- [Task item] Go through the entries below and copy every line that holds the word "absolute".
*** Input for this task ***
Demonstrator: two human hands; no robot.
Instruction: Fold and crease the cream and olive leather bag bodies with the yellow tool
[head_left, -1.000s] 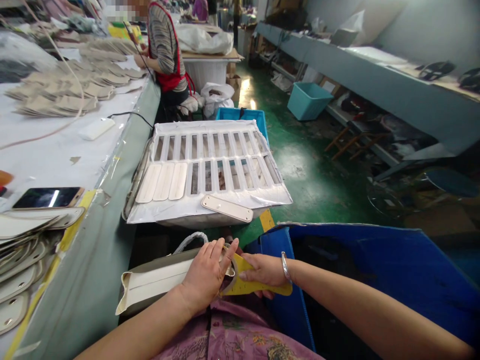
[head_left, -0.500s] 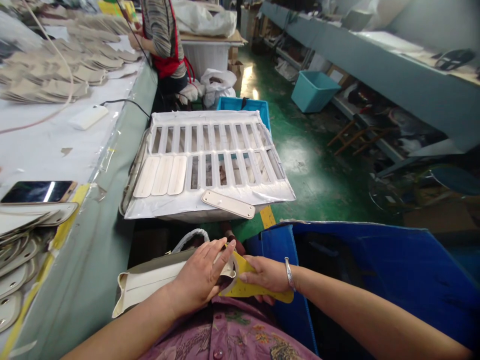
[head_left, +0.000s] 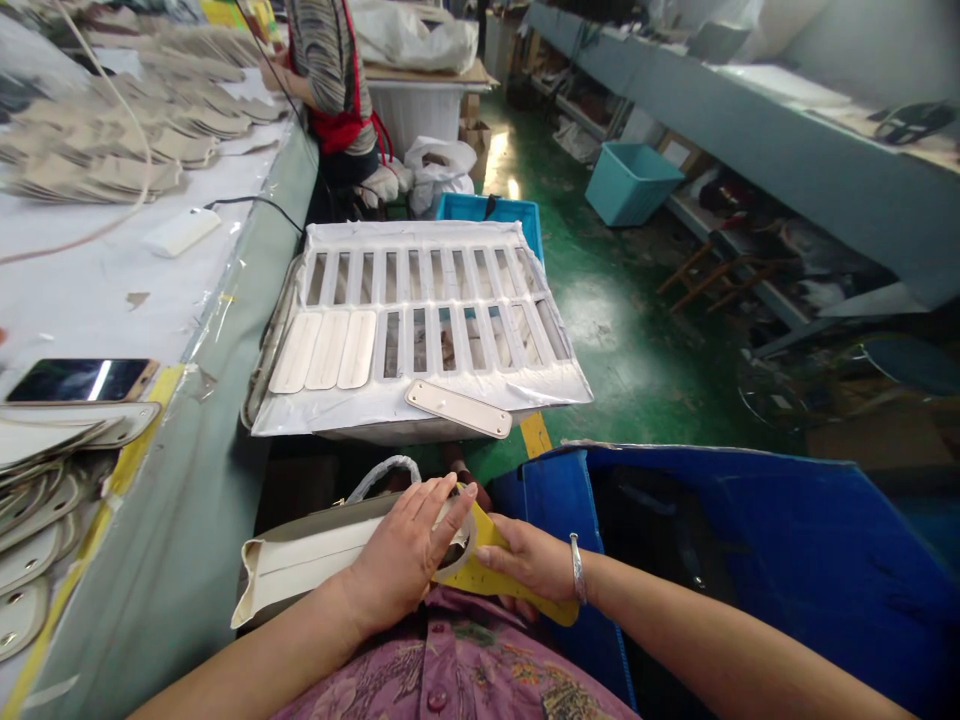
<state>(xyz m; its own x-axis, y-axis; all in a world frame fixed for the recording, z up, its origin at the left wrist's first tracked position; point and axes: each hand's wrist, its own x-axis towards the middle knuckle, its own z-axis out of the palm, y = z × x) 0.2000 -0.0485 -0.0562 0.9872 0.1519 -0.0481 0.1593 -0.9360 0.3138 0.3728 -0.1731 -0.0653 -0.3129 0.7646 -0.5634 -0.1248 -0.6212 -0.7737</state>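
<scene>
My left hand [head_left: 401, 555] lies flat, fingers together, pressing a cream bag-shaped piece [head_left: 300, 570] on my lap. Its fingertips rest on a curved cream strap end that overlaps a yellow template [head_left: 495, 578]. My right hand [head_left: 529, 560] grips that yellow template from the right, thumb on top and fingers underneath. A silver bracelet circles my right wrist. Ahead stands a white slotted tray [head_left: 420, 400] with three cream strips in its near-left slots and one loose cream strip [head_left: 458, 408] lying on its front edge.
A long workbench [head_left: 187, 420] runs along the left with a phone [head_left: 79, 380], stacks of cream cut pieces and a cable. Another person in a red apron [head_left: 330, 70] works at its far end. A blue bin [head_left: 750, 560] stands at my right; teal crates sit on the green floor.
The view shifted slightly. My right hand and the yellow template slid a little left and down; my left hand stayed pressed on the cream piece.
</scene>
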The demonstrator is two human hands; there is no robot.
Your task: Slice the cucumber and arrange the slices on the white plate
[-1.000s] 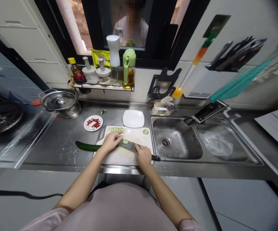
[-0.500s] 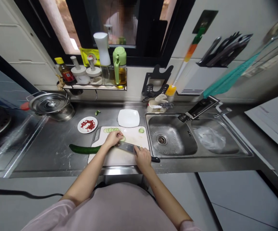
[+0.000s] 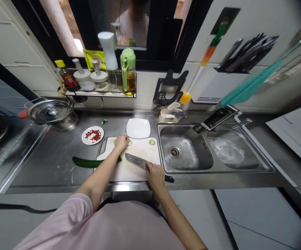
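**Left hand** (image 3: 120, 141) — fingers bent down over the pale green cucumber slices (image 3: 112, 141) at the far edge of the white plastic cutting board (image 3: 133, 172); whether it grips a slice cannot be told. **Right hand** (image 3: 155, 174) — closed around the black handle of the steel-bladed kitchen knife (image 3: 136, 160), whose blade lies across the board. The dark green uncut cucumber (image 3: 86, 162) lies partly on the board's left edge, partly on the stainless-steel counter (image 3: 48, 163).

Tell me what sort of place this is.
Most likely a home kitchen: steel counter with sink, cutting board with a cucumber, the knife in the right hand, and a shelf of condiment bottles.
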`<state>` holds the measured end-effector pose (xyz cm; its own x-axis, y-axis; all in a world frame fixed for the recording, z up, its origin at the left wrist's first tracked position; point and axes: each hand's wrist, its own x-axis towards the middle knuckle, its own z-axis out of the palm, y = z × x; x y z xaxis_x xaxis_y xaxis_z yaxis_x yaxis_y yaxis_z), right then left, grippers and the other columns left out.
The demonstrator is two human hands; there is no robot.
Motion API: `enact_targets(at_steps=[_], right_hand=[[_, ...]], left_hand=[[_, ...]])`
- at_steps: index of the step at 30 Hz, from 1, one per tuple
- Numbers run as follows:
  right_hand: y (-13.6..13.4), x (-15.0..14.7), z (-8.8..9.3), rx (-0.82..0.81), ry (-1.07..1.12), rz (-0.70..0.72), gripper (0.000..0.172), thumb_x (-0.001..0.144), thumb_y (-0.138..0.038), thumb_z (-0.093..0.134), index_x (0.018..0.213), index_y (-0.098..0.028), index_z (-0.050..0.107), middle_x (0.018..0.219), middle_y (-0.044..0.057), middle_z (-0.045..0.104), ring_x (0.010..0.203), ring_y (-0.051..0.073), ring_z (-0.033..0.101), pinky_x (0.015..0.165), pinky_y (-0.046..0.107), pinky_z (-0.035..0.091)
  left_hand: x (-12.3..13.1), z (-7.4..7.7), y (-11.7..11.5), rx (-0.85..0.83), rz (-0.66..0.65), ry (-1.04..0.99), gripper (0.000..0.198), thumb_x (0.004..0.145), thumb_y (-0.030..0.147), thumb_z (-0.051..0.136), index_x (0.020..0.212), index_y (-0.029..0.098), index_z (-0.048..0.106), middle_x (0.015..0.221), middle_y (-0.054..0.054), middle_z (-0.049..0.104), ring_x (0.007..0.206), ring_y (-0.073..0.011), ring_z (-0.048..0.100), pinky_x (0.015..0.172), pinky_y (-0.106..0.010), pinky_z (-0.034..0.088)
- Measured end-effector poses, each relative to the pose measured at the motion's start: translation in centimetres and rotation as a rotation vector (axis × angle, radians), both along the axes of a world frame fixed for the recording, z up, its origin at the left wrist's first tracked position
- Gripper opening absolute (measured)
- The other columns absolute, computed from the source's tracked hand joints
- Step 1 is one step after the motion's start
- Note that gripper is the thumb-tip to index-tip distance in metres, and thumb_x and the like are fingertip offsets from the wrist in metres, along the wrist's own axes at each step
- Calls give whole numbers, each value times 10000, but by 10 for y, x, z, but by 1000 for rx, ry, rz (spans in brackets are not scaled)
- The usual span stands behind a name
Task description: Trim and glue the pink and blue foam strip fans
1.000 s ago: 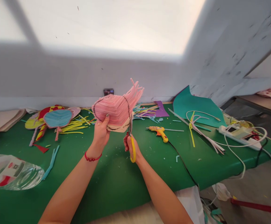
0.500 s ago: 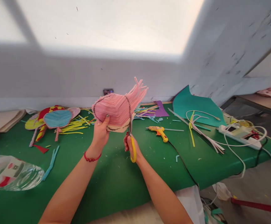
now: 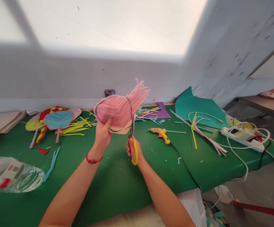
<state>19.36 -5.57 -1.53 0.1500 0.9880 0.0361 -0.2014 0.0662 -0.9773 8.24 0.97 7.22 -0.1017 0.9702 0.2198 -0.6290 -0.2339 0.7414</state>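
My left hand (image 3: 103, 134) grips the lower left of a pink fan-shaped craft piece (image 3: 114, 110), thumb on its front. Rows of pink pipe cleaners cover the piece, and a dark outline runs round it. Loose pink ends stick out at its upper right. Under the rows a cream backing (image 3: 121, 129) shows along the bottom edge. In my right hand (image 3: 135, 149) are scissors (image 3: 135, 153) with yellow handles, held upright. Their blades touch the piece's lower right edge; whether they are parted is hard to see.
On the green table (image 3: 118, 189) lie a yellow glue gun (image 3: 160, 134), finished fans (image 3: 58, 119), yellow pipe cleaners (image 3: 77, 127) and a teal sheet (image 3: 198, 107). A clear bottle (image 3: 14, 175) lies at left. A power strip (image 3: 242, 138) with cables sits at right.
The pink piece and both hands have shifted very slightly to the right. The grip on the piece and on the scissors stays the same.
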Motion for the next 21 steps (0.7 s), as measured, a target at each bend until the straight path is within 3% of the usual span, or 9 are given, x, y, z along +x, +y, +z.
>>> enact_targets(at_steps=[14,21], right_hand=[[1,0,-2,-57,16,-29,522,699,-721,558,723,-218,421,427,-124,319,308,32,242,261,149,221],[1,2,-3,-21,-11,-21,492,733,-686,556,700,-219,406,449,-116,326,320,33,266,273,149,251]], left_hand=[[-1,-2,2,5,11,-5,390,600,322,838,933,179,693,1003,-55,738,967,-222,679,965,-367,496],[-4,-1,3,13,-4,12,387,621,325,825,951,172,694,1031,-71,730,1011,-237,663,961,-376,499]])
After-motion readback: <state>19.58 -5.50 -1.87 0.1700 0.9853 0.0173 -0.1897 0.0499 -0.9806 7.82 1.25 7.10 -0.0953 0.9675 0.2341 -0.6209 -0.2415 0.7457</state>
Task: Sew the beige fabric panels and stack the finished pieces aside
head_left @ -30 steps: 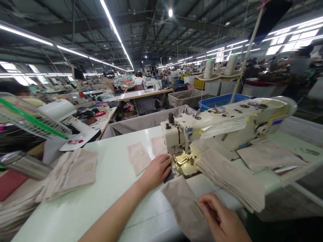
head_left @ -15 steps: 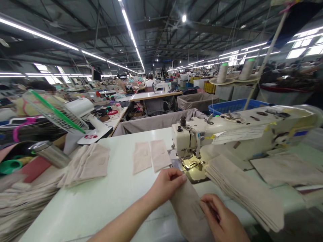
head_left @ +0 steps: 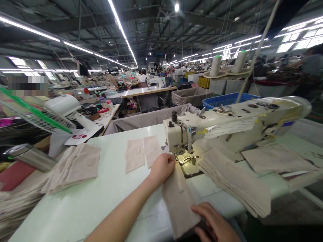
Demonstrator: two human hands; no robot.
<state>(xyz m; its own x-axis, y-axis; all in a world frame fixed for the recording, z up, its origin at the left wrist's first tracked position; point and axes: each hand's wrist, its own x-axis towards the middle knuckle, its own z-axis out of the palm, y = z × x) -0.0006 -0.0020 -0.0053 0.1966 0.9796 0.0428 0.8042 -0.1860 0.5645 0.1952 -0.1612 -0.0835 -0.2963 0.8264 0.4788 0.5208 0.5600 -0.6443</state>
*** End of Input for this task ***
- [Solution to this task]
- Gripper opening absolute (measured)
- The other columns absolute, computed from the source's tracked hand joints

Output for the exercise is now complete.